Hal yang semacam ini, niscaya sebagai bentuk jalannya kebebasan demokrasi yang dibutuhkan di negeri ini. Meminta masyarakat untuk menyampaikan pendapat dan merdeka di dalam menyuarakan aspirasi yang didasari oleh landasan etis dan objektif. Karena secara fungsional, mereka berhak menaruh harapan untuk bisa bersuara, melakukan pengecekan dan membangun aktivitas pengawasan yang secara konstruktif demi kebaikan bagi bangsa ini.
Namun, tidak dengan sebuah kritikan yang selalu mengarah kepada kebencian, hate speech, fitnah dan menghasut masyarakat agar pesimis. Gelaran kebebasan ekspresi di dalam menyampaikan pendapat yang semacam ini senyatanya tidak didasari pengetahuan yang objektif. Kebebasannya tidak didasari oleh rasa tanggung-jawab moral. Karena yang ada hanya sebuah aktivitas kebebasan yang tidak mendasari sebuah tujuan bagaimana demokrasi itu bisa diaplikasikan dengan baik.

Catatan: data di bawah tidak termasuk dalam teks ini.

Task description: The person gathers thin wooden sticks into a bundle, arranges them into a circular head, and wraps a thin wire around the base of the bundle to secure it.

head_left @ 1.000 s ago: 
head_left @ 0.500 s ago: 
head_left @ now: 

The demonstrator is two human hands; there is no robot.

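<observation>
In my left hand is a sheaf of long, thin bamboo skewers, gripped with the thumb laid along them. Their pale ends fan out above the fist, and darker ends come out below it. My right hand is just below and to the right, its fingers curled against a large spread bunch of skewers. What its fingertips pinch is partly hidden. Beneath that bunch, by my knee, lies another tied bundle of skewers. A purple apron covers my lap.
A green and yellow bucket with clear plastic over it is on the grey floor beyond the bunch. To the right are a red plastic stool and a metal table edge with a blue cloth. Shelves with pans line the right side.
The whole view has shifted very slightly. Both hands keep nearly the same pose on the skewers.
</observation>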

Dari sinilah kiranya sangat penting untuk meng-counter diri agar di dalam kebebasan ekspresi dan merdeka di dalam menyampaikan pendapat. Menyampaikan sikap kritis, membuat aspirasi, masukan dan bahkan arahan kepada pemerintah dengan cara-cara yang santun dan beradab. Karena kebebasan di dalam demokrasi Pancasila kita, haruslah didasari oleh rasa tanggung-jawab moral, pengetahuan yang objektif dan santun di dalam menyampaikan pendapat. Hal ini mengemukakan demokrasi yang meniscayakan masyarakat yang lebih beradab dan berperadaban.